OneNote can be a great tool for keeping gratitude notes, or you can download one of the top gratitude journaling apps. The Three Things Daily app makes the whole process incredibly simple and low-pressure.

For the holidays, you can even start a gratitude bowl. Members of your family should take a slip of paper, write something for which they're grateful, and add it to the bowl. Every night, read through them. Keep up this simple opportunity to improve your mental health to make the holidays a bit less stressful.

4. Practice Mindfulness

Mindfulness is the practice of letting go and focusing entirely on the present, neither bogged down by the past nor hindered by the future. It can be practiced meditatively, but it doesn't have to be. It is, at its core, a state of mind.

One thing that goes hand-in-hand with mindfulness is proper breathing techniques. Fast, shallow breathing can contribute to anxiety and stress while slow, deep breathing can help you relax—not just mentally but physiologically.

Stress-breaking physical activities can help too, such as relaxation yoga. You can combine all three together (mindfulness, breathing, yoga) at the start of your day, or even throughout the day, to wash away unnecessary stress during the holidays.

Get started with some meditation mobile apps, these calming apps to destress your mind, and a collection of beginner-friendly yoga videos on YouTube. The Unplug app, for instance, includes quick audio meditations you can use any time, as well as courses on everything from gratitude to more comprehensive meditation techniques.

Download: Unplug for iOS | Android (Free, subscription available)

Other elements of mindfulness include: staying in the moment during conversations, recognizing that perfection isn't necessary for a successful holiday, and being able to say no when you start to feel overwhelmed.

5. Be Aware of Seasonal Depression

There's a big difference between clinical depression and seasonal depression. Seasonal depression most often occurs during the winter months due to changes in weather and total amount of sunlight (though it can occur during other seasons for other reasons, too).

If you tend to experience big shifts in mood and mentality during the holidays, you may want to consider seasonal depression as a possible cause. Common symptoms may resemble burnout and include:

  • Sad, anxious, or “empty” feelings
  • Feelings of hopelessness or pessimism
  • Irritability or restlessness
  • Fatigue, oversleeping, or difficulty sleeping
  • Loss of interest in activities you used to enjoy

Do not self-diagnose. Consult a medical professional! The good news is that seasonal depression can be treated, particularly with light therapy lamps. A simple lifestyle change like this could have a huge impact.

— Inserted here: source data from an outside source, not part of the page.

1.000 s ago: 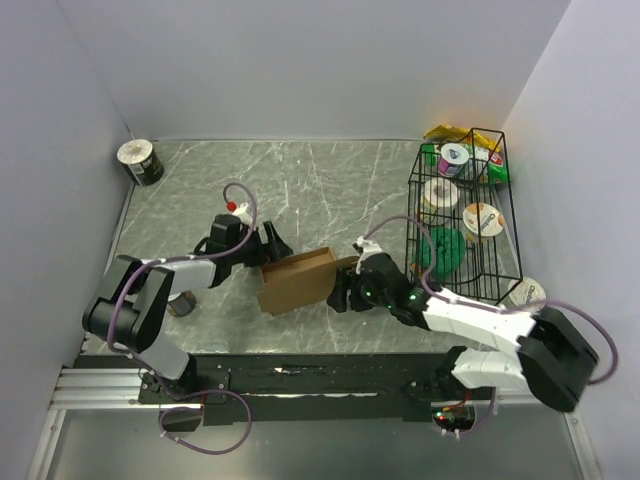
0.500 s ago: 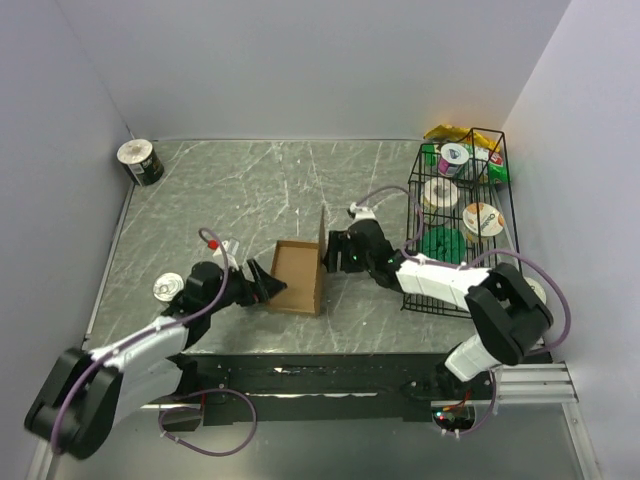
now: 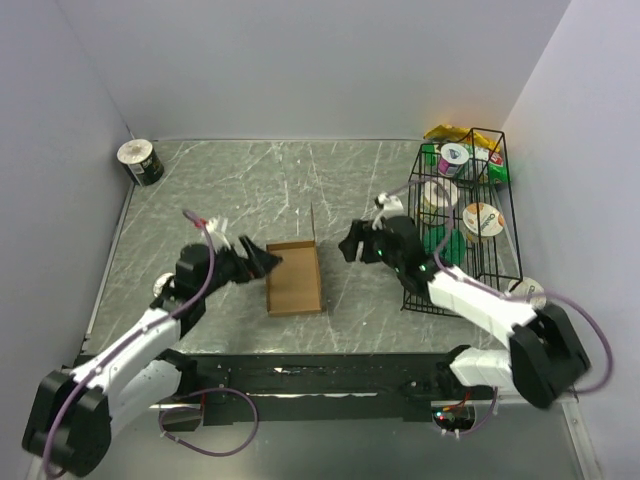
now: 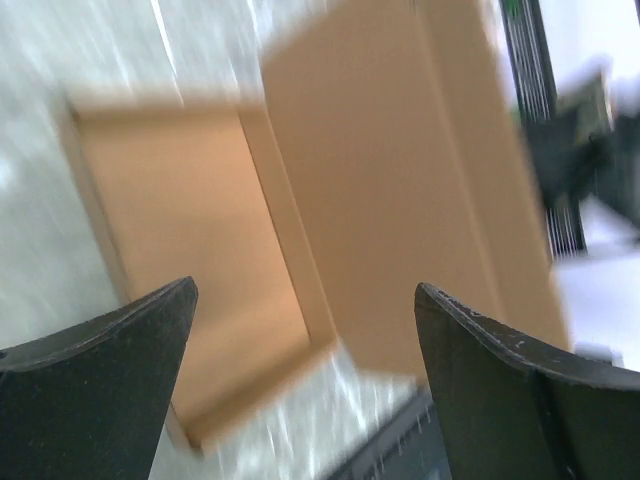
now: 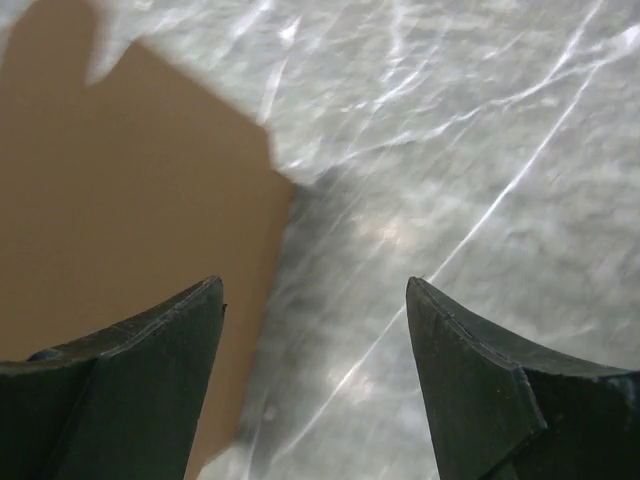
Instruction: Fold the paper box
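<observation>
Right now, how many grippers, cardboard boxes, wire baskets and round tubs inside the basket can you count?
Black two-finger grippers: 2
Brown cardboard box, an open tray: 1
Black wire basket: 1
Round white-topped tubs inside the basket: 3
Total: 7

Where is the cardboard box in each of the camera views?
Top view: the cardboard box sits near the middle of the table.
Left wrist: the cardboard box fills the centre of the picture.
Right wrist: the cardboard box covers the left side.
Shared landmark: the grey marbled table under it.
</observation>
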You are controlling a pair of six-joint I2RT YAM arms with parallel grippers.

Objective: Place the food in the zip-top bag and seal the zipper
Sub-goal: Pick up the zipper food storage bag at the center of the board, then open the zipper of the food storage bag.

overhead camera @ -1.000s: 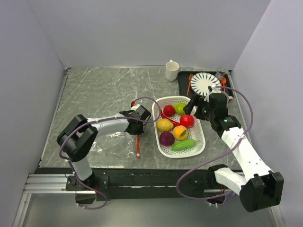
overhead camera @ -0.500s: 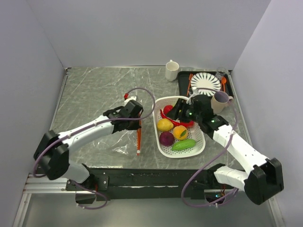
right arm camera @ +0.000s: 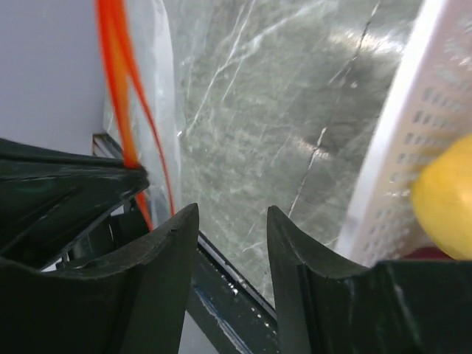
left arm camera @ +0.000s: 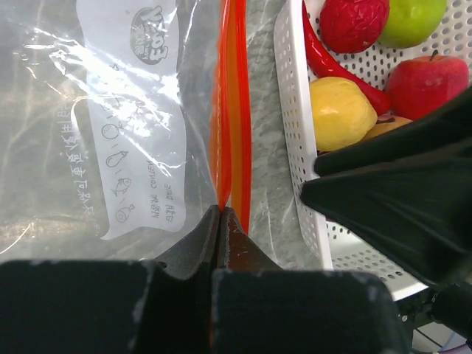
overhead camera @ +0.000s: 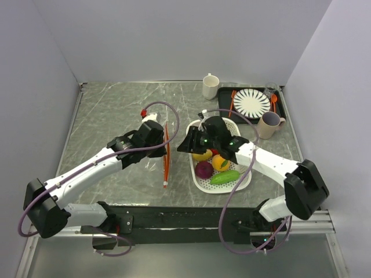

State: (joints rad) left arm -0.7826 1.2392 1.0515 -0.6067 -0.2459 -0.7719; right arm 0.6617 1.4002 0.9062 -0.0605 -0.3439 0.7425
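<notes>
Eight food pieces (left arm camera: pixel 338 112) fill the basket (left arm camera: pixel 290 110); left gripper (left arm camera: pixel 221 215) pinches the zipper (left arm camera: pixel 230 110) of the zip-top bag (left arm camera: pixel 110 110), its print reversed, unreadable; right gripper (right arm camera: pixel 230 214) gapes empty.

Right gripper (right arm camera: pixel 230 221) fingers parted above table (right arm camera: pixel 280 110). Zipper (right arm camera: pixel 114 74) upper left, orange strands pinched by left gripper (right arm camera: pixel 136 175); bag (right arm camera: pixel 158 88) alongside. Basket (right arm camera: pixel 402 147) right, yellow ball (right arm camera: pixel 442 195) inside.

A white cup (overhead camera: pixel 210 86) stands beside a black tray (overhead camera: pixel 224 99) bearing a striped plate (overhead camera: pixel 251 103).
</notes>
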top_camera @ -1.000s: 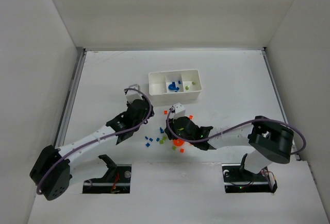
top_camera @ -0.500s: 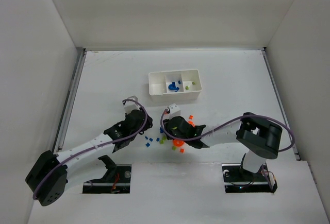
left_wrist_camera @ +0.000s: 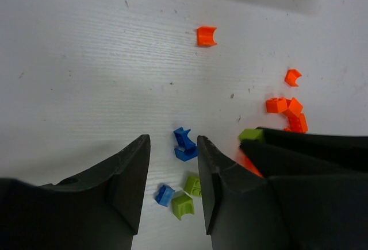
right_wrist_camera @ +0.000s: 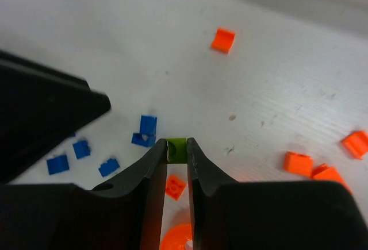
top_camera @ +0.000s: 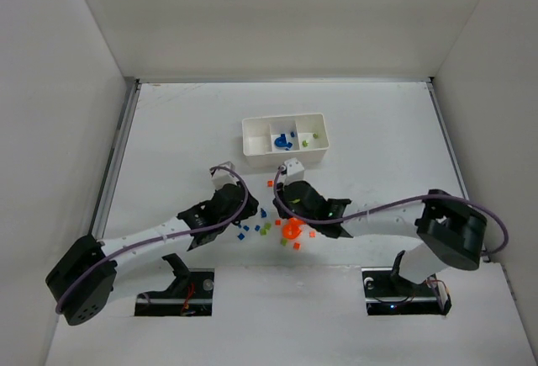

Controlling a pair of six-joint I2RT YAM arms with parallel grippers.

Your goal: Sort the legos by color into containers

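Both wrists have shifted in the last half second: the left gripper [left_wrist_camera: 171, 142] has crept rightward to the edge of the scatter, while the right gripper [right_wrist_camera: 175, 145] has drawn back a little toward 12 o'clock, its elbow swung out toward 3 o'clock; at the left, the left gripper's jaws stand wide apart and hold nothing, with a pair of blue bricks [left_wrist_camera: 185, 145] lying on the table [left_wrist_camera: 86, 60] just ahead, in line with the gap; loose green bricks [left_wrist_camera: 183, 204] sit at 6 o'clock of that pair, orange bricks [left_wrist_camera: 287, 112] at 2 o'clock; further right, the right gripper is pinched almost closed on one yellow-green brick [right_wrist_camera: 176, 150] at its very tips, an orange ring [top_camera: 291, 230] below it; the tray [top_camera: 256, 149] lies at 12 o'clock of the pile, a blue piece [top_camera: 283, 140] in its middle compartment, a green piece [top_camera: 305, 140] in the right one; the step in hand looks like carrying the green brick away; next it needs a lift, travel toward 12 o'clock over the right compartment, then release; the left gripper likely needs to lower and close on a blue brick.
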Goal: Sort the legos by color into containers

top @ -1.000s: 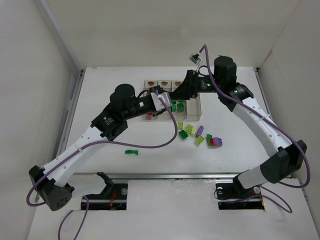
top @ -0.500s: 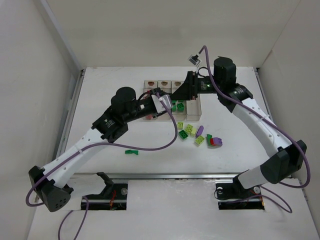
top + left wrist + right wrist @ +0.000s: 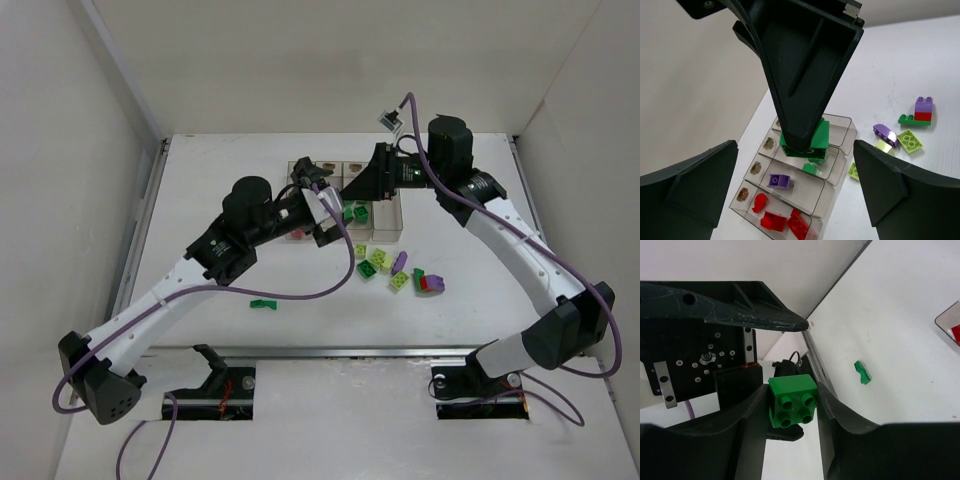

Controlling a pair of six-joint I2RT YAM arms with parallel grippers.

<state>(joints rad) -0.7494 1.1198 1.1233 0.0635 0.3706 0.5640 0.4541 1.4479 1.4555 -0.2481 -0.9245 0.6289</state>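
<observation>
My right tool is clenched on a dark green brick, one finger on each flat side wall and the studs facing the wrist camera. In the left wrist view this brick hangs over the bins, above the third one, where a green piece already lies. The nearest bin has red bricks and the next has a purple brick. My left tool is released, its jaws wide apart and holding nothing, near the red end of the row.

I judge the brick to be very light, stiff and not fragile, so a drop into the bin should not harm it. Its walls look smooth and may slip, so I think the best hold is on two opposite flat walls, not on the studs or a corner. The loose bricks on the table lie close together, some touching, so each one probably needs a narrow approach.
</observation>
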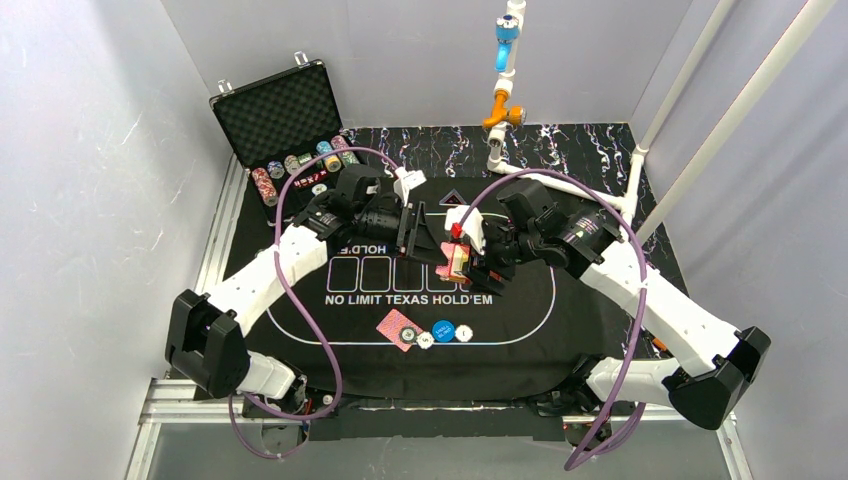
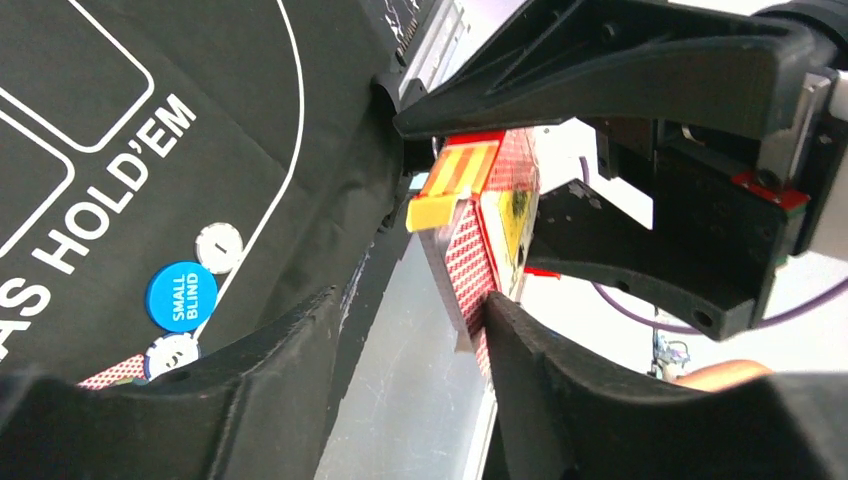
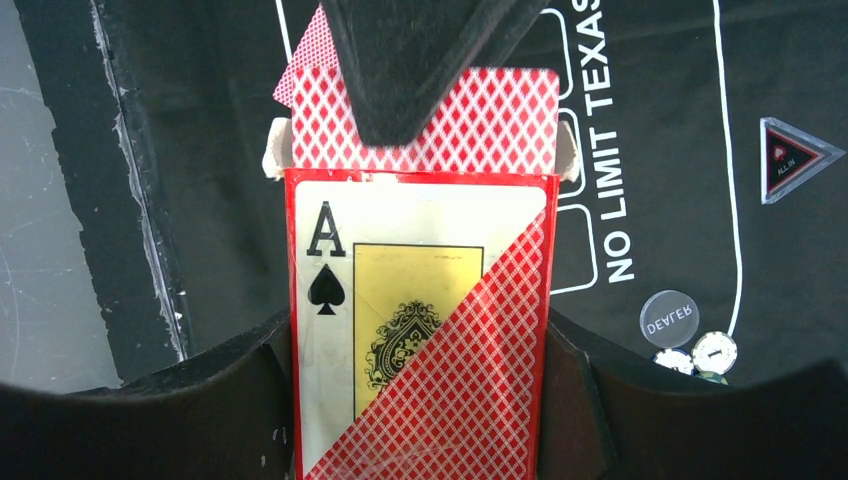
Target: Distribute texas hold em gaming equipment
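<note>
- Sitting at about 10 o'clock on the table, the poker chips (image 1: 290,163) line the front of the open case (image 1: 275,105), well apart from both arms.
- Near 6 o'clock on the mat (image 1: 560,300), some loose cards (image 1: 398,328) lie red backs up. The blue button (image 1: 443,329) and white buttons (image 1: 464,333) sit just beside them toward 3 o'clock.
- The left gripper (image 1: 432,235) is the working hand. Its jaws stand apart, straddling the protruding cards (image 3: 500,120). One finger (image 3: 410,70) lies over their red backs, and a gap shows beside the other, so I judge nothing is pinched yet.
- The deck (image 3: 400,300) hangs above the mat's middle, at 3 o'clock from the left gripper, its cards touching that finger. In the right wrist view its long axis runs 6 to 12, with the open mouth at 12 facing the left fingers.
- The right gripper (image 1: 475,262) is clamped on the deck's long sides, holding it off the mat.
- Judgement: the coming pull should run along that long axis, straight out of the mouth toward the left arm. A sideways tug risks dragging several cards out together.
</note>
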Controlling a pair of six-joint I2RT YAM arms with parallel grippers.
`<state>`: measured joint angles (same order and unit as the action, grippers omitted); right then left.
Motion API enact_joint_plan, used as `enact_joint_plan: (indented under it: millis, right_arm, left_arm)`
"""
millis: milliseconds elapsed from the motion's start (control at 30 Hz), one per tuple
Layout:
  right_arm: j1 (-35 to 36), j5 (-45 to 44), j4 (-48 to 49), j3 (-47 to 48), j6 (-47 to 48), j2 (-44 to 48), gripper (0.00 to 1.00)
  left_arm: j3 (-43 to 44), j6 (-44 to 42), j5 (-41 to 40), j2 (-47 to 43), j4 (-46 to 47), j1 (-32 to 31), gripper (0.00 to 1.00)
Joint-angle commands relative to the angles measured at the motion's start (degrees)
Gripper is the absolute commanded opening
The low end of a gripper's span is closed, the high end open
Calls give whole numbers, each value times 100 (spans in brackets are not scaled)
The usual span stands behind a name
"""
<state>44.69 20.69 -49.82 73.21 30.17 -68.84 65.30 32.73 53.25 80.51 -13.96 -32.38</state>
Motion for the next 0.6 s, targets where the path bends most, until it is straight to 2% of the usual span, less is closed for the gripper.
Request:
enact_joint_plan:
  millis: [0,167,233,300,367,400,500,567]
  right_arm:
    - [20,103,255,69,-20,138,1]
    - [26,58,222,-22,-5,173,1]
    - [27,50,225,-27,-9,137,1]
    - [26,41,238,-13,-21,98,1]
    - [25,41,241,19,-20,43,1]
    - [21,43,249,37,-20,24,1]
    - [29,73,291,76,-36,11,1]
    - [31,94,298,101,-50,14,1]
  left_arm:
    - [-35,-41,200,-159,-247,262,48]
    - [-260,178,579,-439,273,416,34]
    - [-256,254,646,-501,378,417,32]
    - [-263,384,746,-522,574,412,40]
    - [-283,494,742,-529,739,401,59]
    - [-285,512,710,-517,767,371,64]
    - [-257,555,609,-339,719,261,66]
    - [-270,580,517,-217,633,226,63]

But don't neglect the impact of technology on mental health either. Excessive tech usage can exacerbate existing issues, and addictions to the internet, smartphones, social media, and video games can make the holidays harder than they need to be.

Face the Holidays with a Smile

The holiday season doesn't have to be a stressful time. It may feel that way, especially if past years have been disasters in some way or another. But with these tips, this year might just be the year you turn that around.